If you’re in North London and looking for something to do of an artistic nature – looking rather than making, though making happens there as well – Camden Arts Centre on the corner of Arkwright and Finchley Roads is a good bet. Even if whatever’s showing doesn’t do it for you, there’s always the good little café with an adjacent two-tier garden. And, more often than not, the work in display is, at the very least, interesting. Sometimes, a lot more than that, with the bonus of discovering artists whose work you weren’t previously aware of, even if you should have been.
Such was the case when I came along with my daughter, Molly, last year and we were introduced to the work of the 90-year-old Romanian artist, Geta Bratescu – 90 and still working. And so it was this week, when my partner, Sarah, and I went to see Landline, an exhibition by the American artist, Amy Sillman. Enthralled. Delighted. Excited. “Wow!” from one room to another.”Wow!’ Just, I mean, “Wow! Look at that!”.

Aside from a large and rather beautiful animation based on Ovid’s Metamorphosis, showing on video in the central space between the galleries, Sillman’s work here divides into two main categories: paintings, oil and/or acrylic on canvas, and acrylic, ink and silkscreen works on paper. The former, mostly quite large – 190.5 x 167.5 cm, around there – seem more considered and while individual, wear their abstract expressionist legacy with ease. There’s Guston there, clearly – those heavy lines – [Guston in the works on paper, too] – a notion of de Kooning, perhaps – and in one piece, Avec, the greens and rectangular shapes have a hint of Diebenkorn. One of the articles we browsed in the Reading Room suggested Joan Mitchell as an influence, but I didn’t see it myself. [I’d have plumped for Grace Hartigan.] And besides – what does it matter, all this naming? Hints of this person, that person. [It’s the curse of once having done a History of Art course at Birkbeck.] Sillman is who she is.

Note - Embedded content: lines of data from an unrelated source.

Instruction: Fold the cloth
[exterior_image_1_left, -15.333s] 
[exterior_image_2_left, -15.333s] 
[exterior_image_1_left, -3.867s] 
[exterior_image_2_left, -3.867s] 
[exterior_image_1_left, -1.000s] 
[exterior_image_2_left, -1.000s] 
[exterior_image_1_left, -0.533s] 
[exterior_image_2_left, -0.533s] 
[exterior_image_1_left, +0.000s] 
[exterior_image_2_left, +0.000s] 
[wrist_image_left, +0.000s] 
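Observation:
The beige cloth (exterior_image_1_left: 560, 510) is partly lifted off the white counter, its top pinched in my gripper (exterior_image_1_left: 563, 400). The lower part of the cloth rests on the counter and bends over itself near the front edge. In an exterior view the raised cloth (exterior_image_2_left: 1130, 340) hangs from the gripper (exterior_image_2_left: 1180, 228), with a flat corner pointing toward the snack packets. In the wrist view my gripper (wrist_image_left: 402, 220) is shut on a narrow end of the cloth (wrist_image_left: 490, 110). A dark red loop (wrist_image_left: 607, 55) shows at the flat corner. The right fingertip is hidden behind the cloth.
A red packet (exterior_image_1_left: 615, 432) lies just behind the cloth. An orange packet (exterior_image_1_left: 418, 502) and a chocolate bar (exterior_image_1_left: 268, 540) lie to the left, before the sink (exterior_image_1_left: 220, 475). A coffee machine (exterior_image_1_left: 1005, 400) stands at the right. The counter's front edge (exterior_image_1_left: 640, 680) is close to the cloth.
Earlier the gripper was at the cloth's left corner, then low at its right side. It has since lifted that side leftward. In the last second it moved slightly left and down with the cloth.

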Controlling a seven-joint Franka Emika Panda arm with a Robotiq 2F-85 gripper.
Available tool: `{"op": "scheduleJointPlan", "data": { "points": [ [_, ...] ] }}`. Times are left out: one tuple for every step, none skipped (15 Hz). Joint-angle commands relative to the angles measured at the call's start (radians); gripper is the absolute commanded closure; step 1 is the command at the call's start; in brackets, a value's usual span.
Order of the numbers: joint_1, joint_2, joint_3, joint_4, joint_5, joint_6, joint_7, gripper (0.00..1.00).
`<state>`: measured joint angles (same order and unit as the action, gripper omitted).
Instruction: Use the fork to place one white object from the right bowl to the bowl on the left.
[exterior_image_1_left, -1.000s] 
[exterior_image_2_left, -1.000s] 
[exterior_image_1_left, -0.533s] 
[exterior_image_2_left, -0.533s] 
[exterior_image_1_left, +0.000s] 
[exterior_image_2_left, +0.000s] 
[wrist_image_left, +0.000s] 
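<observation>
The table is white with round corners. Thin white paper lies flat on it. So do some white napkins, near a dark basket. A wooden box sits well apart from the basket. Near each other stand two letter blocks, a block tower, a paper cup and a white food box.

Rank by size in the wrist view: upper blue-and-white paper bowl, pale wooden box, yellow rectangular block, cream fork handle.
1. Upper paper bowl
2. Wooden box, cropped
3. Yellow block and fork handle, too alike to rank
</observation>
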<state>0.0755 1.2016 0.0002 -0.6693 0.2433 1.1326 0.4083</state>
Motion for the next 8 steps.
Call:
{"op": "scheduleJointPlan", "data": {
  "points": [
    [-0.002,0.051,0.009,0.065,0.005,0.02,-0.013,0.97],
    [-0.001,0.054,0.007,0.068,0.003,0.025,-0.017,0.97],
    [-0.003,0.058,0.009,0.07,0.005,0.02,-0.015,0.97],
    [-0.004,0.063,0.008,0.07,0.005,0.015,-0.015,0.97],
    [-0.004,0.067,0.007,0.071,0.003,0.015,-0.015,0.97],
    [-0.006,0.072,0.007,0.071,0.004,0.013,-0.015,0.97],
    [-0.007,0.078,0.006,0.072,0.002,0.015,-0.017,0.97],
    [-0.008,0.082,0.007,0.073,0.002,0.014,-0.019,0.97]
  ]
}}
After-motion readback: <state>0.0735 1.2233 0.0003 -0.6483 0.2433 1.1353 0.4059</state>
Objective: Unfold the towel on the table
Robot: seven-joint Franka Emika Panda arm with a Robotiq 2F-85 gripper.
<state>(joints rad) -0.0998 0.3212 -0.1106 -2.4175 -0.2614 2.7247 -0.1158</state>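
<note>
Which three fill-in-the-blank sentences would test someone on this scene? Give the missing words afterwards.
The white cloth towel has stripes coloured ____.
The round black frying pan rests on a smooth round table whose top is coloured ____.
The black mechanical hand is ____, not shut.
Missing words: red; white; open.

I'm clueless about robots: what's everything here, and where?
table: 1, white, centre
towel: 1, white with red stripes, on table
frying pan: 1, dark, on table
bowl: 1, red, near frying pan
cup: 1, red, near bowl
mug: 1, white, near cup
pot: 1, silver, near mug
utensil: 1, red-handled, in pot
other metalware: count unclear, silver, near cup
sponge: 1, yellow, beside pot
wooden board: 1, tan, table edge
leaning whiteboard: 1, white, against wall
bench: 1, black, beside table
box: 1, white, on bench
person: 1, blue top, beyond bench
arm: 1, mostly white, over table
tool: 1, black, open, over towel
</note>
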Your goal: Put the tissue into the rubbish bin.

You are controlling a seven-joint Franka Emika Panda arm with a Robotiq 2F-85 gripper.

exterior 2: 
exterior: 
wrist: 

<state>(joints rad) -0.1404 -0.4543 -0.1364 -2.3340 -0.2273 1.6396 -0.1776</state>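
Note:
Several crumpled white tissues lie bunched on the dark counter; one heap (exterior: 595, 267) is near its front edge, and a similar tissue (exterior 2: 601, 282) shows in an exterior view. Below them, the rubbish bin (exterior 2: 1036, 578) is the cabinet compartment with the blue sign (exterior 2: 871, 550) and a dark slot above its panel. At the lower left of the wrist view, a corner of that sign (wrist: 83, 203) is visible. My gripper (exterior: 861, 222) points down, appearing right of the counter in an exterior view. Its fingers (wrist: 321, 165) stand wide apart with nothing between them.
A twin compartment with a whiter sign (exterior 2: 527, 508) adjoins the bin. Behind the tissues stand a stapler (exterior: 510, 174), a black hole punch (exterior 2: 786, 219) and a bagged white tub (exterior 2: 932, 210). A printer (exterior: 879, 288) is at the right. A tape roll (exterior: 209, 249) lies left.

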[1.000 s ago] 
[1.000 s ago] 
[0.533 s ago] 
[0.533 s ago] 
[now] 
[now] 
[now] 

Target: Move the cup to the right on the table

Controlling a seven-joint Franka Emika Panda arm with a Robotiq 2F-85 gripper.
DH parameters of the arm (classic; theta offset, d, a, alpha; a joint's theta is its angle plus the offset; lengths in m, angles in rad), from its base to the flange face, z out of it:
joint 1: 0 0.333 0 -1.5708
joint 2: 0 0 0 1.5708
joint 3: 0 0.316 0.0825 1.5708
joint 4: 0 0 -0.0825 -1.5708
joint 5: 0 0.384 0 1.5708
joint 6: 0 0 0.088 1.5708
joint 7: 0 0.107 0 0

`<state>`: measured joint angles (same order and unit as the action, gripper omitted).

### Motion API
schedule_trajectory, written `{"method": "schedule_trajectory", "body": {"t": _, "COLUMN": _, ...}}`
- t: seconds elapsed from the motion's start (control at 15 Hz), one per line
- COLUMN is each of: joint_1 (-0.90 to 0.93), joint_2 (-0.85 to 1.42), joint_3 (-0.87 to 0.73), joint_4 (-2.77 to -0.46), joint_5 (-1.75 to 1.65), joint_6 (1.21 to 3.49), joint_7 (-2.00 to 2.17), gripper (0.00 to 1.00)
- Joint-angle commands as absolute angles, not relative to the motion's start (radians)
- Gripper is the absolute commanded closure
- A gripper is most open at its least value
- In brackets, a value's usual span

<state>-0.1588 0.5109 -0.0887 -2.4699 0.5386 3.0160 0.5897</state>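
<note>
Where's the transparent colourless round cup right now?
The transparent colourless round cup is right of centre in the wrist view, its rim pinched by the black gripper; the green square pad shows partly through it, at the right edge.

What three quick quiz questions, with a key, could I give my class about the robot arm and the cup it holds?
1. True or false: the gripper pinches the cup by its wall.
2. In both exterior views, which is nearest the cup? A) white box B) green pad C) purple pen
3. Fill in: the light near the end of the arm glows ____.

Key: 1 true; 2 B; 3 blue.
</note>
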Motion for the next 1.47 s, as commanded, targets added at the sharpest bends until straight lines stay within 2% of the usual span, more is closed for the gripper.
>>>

All of her paintings are long and often arduous exercises in accumulation and excavation, aggregation and erasure, coalescence and collapse. Over many weeks and months, surfaces are work and reworked, abandoned and returned to, scraped back and covered over.
So that what we see in the final painting is a sum of all the images, the marks that have been there before and partly obscured, painted over, nudged, shifted, changed. Change, that seems to be the key word for Sillman. As if, even though she has had, finally, to accept that a work is finished, it’s only finished against her wishes. Against her aesthetic.
We’re committed to something scrappy but good, earnest but smart, ironic and not cynical, a strange FORM! … We haven’t figured it out but we love art that offers change above all: insistent, unremitting change that won’t resolve into finality or finesse. We want to know what happened before and after. We can’t stand the knowingness, the smugness, of a goddamn good painting.
Amy Sillman. The OG#11. Metamorphoses. 2017
In an slightly earlier sequence of drawings shown here – the Pink Drawings from 2015-16, using acrylic, charcoal and ink on paper – a large display of them spread along one wall – the pleasure comes from the vitality of the colour, the vigour of movement, the swiftness of the marks, the solidity of the black.


The most recent of the works on paper are more instant, direct and disturbing – one series was started in response to Trump’s election. In some there is a single figure on his or her knees, vomiting, shouting, screaming …

… in others there is a swift overworking of line and colour not dissimilar to the technique used in the paintings.

The powerful double-sided pieces that comprise Dub Stamp in its entirety hang in a line across Gallery 3, the more immediate, predominantly black and white figures along one side – the one that presents itself first – shifting on the reverse to a mixture of brightly coloured abstraction and strongly inked irregular shapes and lines.


As you walk round, the images cluster against one another, coalesce for a moment and then divide. There’s an ugliness here and a hint of beauty: faced with the horror that underlies much of modern life, how might an artist respond? You can’t pin the answer down, it’s always shifting, changing. Try covering up the ugliness, the truth, and it will still show through.
Let me say again, this is a terrific show and it continues until January, 2019.